### YOUR ASSIGNMENT
Between the line containing "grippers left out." and the line containing "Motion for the" lies a run of lines; give that run again exactly, with both of those lines, and nothing else from the entries below.

*** Opening of DATA TO USE ***

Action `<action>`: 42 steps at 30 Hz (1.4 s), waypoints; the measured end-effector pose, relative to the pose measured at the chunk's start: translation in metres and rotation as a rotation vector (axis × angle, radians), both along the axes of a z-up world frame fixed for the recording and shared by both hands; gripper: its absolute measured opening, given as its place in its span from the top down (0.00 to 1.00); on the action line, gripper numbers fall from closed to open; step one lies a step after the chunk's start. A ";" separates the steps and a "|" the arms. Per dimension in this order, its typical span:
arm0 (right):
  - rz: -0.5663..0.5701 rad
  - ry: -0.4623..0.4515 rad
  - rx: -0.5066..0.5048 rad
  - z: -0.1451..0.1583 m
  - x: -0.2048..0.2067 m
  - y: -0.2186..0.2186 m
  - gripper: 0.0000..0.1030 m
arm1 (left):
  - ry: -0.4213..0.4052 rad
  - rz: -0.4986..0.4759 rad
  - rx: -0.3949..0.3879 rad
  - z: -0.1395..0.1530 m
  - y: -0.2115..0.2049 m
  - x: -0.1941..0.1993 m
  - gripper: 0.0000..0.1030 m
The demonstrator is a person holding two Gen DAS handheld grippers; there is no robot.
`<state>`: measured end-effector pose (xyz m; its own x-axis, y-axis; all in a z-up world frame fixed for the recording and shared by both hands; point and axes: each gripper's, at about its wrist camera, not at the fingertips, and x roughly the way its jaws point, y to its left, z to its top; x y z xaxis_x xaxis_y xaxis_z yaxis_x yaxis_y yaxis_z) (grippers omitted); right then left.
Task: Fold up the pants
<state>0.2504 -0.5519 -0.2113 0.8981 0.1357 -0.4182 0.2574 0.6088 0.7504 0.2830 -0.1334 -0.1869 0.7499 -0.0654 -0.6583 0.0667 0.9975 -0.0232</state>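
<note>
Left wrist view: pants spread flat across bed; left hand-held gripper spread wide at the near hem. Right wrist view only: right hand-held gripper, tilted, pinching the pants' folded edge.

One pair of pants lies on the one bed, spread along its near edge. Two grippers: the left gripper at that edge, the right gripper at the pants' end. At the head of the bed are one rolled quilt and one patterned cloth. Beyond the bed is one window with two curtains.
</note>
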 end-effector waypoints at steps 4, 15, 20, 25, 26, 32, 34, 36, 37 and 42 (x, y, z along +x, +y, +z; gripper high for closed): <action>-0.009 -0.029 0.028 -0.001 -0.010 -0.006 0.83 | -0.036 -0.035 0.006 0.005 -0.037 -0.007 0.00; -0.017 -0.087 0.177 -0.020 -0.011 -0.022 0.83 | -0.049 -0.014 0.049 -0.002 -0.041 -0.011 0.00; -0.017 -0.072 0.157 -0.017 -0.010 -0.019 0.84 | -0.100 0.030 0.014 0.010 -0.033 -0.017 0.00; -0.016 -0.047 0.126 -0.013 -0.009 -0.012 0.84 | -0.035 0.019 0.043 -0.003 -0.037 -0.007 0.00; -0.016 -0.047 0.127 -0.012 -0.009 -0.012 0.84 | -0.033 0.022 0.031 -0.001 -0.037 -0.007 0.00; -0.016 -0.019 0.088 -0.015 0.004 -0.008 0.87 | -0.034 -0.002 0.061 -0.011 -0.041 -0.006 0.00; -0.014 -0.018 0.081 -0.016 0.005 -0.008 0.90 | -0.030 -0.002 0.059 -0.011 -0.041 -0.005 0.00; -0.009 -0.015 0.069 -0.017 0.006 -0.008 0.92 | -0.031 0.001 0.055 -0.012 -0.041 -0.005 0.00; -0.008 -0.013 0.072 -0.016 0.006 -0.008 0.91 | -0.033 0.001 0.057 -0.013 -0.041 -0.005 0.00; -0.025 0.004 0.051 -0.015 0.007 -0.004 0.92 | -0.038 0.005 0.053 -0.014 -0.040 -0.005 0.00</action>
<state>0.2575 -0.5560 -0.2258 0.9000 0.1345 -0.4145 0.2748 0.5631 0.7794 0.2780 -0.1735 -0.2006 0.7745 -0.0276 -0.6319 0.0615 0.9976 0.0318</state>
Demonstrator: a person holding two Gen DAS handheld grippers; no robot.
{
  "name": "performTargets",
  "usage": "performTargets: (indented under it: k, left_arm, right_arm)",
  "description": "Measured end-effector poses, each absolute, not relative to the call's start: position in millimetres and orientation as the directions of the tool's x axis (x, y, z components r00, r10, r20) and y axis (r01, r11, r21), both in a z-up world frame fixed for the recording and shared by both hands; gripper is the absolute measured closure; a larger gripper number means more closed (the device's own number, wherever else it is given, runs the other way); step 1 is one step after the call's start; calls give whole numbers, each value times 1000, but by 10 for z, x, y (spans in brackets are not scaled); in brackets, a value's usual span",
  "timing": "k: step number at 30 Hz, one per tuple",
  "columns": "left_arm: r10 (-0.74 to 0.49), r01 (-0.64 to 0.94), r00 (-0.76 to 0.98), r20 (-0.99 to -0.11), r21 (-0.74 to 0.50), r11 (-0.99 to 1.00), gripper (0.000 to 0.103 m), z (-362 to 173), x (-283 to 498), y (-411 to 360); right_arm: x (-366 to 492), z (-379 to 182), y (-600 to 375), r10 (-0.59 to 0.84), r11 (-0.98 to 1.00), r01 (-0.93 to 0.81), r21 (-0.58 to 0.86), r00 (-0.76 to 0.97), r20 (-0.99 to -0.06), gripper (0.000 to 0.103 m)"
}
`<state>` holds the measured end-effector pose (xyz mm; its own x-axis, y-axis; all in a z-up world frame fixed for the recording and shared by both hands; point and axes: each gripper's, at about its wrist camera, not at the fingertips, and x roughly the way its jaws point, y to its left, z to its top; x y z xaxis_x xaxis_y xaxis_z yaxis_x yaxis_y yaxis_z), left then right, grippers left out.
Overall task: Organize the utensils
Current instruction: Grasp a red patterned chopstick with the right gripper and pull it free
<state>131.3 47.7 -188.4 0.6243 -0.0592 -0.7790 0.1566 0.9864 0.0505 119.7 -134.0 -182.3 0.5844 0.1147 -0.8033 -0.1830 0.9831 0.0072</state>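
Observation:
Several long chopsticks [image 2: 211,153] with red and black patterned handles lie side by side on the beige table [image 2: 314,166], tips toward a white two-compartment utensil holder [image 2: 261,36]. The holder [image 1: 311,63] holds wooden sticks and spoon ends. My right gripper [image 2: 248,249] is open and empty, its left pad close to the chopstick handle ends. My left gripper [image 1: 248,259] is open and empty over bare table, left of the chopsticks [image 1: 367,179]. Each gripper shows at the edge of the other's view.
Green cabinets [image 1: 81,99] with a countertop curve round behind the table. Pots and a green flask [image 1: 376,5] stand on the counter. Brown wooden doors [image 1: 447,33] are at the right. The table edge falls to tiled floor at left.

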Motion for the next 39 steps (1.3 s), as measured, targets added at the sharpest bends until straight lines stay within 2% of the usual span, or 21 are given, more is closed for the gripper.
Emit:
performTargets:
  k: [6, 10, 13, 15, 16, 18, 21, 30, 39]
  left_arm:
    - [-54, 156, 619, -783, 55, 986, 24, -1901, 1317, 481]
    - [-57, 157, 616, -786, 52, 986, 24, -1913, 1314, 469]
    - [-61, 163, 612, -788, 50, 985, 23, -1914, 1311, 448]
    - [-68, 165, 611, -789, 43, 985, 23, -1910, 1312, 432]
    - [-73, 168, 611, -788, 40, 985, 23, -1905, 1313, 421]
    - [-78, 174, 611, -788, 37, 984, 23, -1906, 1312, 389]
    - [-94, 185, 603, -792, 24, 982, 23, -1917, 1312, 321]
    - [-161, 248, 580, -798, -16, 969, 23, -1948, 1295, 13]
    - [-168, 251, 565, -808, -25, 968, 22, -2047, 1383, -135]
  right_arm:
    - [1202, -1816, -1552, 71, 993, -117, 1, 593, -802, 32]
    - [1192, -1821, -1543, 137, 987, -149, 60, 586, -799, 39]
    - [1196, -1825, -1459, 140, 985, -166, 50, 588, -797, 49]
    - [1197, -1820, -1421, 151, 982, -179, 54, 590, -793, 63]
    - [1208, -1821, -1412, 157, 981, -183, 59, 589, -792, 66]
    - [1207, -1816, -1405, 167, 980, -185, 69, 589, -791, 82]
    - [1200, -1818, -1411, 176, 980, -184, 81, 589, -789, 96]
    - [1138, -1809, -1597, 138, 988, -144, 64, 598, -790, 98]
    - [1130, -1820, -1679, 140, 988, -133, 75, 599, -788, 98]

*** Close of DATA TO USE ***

### OUTPUT BELOW
`<state>` holds the measured end-effector pose (xyz mm; its own x-axis, y-axis; all in a z-up world frame fixed for the recording and shared by both hands; point and axes: each gripper's, at about its wrist camera, not at the fingertips, and x roughly the way its jaws point, y to its left, z to its top; x y z xaxis_x xaxis_y xaxis_z yaxis_x yaxis_y yaxis_z), left then right, grippers left out.
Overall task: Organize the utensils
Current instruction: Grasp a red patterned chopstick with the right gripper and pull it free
<state>131.3 47.7 -188.4 0.6243 -0.0592 -0.7790 0.1566 0.9864 0.0505 119.7 -134.0 -182.3 0.5844 0.1147 -0.8033 -0.1830 0.9831 0.0072</state>
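Observation:
Several long chopsticks [image 2: 211,153] with red and black patterned handles lie side by side on the beige table [image 2: 314,166], tips toward a white two-compartment utensil holder [image 2: 261,36]. The holder [image 1: 311,63] holds wooden sticks and spoon ends. My right gripper [image 2: 248,249] is open and empty, its left pad close to the chopstick handle ends. My left gripper [image 1: 248,259] is open and empty over bare table, left of the chopsticks [image 1: 367,179]. Each gripper shows at the edge of the other's view.
Green cabinets [image 1: 81,99] with a countertop curve round behind the table. Pots and a green flask [image 1: 376,5] stand on the counter. Brown wooden doors [image 1: 447,33] are at the right. The table edge falls to tiled floor at left.
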
Motion for the next 39 steps (1.3 s), as measured, targets added at the sharpest bends until straight lines stay within 2% of the usual span, or 21 are given, more is closed for the gripper.

The exercise calls for nothing more.